#### Assignment
Images should not appear in the copy, yet every line of the listing below must be printed exactly.

^^^^^^^^^^^^^^^^

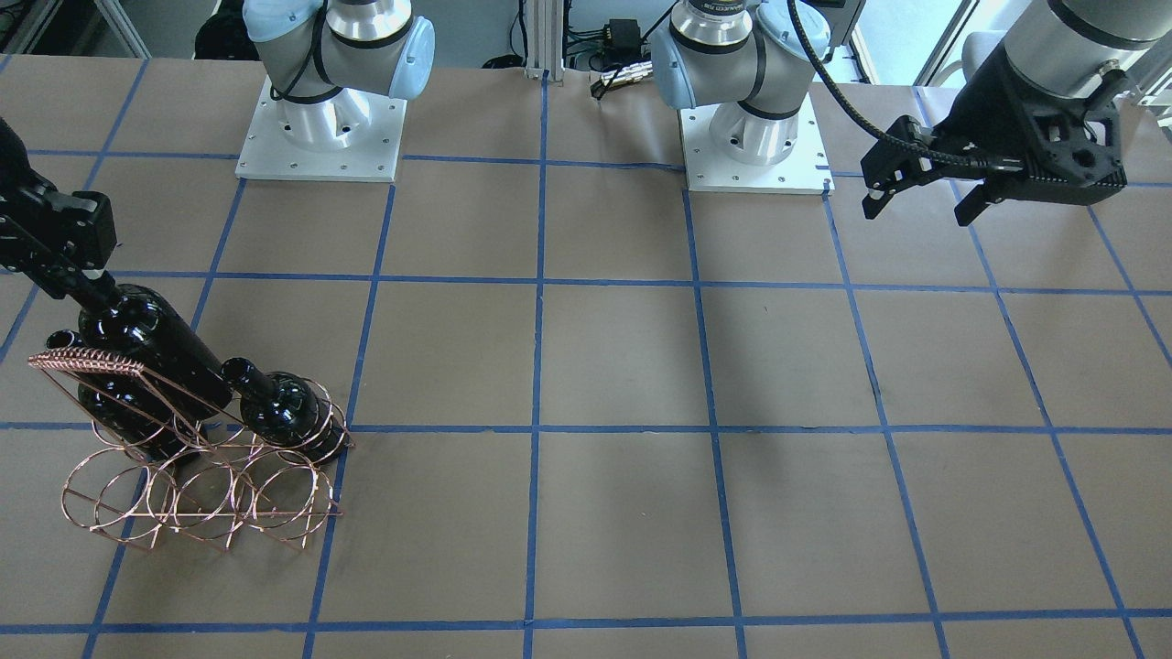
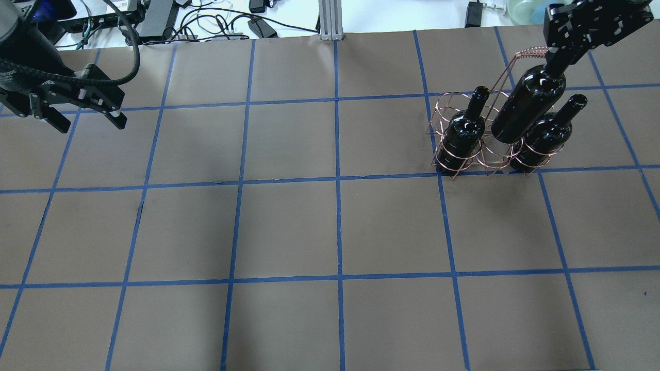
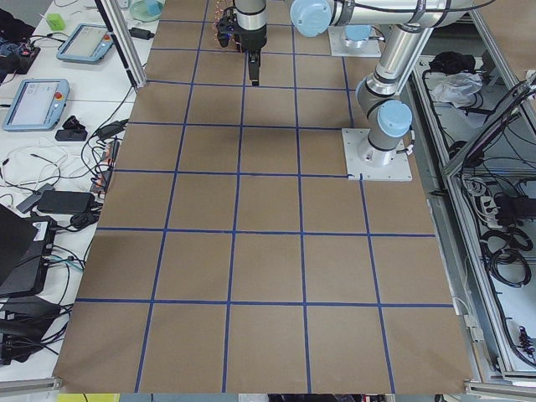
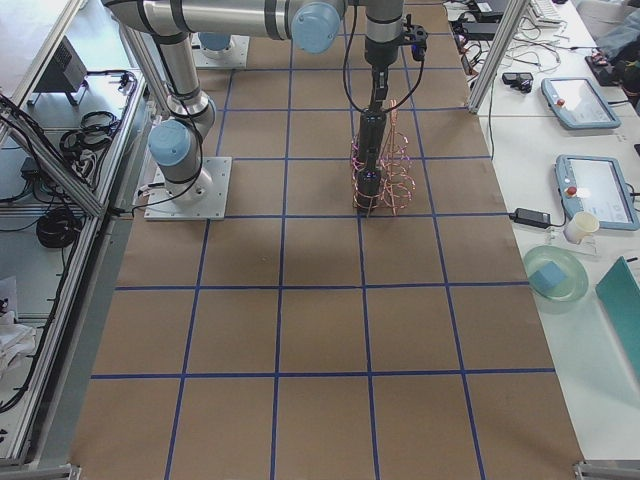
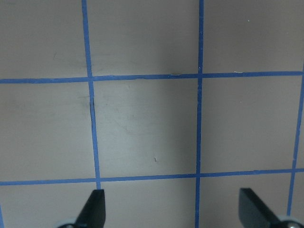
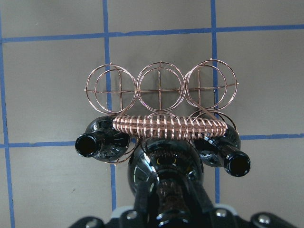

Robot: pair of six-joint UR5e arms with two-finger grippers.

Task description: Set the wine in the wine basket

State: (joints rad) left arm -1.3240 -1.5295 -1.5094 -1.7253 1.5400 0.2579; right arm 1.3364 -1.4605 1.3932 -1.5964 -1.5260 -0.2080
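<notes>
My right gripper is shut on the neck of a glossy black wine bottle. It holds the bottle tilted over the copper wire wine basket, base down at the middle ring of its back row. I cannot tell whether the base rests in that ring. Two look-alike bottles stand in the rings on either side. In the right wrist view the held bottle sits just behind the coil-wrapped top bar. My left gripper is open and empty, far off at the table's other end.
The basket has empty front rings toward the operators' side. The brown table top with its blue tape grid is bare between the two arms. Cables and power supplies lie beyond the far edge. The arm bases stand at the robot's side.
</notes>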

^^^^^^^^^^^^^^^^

#### Written solution
Robot: pair of six-joint UR5e arms with two-finger grippers.

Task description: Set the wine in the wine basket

State: (joints rad) left arm -1.3240 -1.5295 -1.5094 -1.7253 1.5400 0.2579; right arm 1.3364 -1.4605 1.3932 -1.5964 -1.5260 -0.2080
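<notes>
My right gripper is shut on the neck of a glossy black wine bottle. It holds the bottle tilted over the copper wire wine basket, base down at the middle ring of its back row. I cannot tell whether the base rests in that ring. Two look-alike bottles stand in the rings on either side. In the right wrist view the held bottle sits just behind the coil-wrapped top bar. My left gripper is open and empty, far off at the table's other end.
The basket has empty front rings toward the operators' side. The brown table top with its blue tape grid is bare between the two arms. Cables and power supplies lie beyond the far edge. The arm bases stand at the robot's side.
</notes>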

The exercise is finished.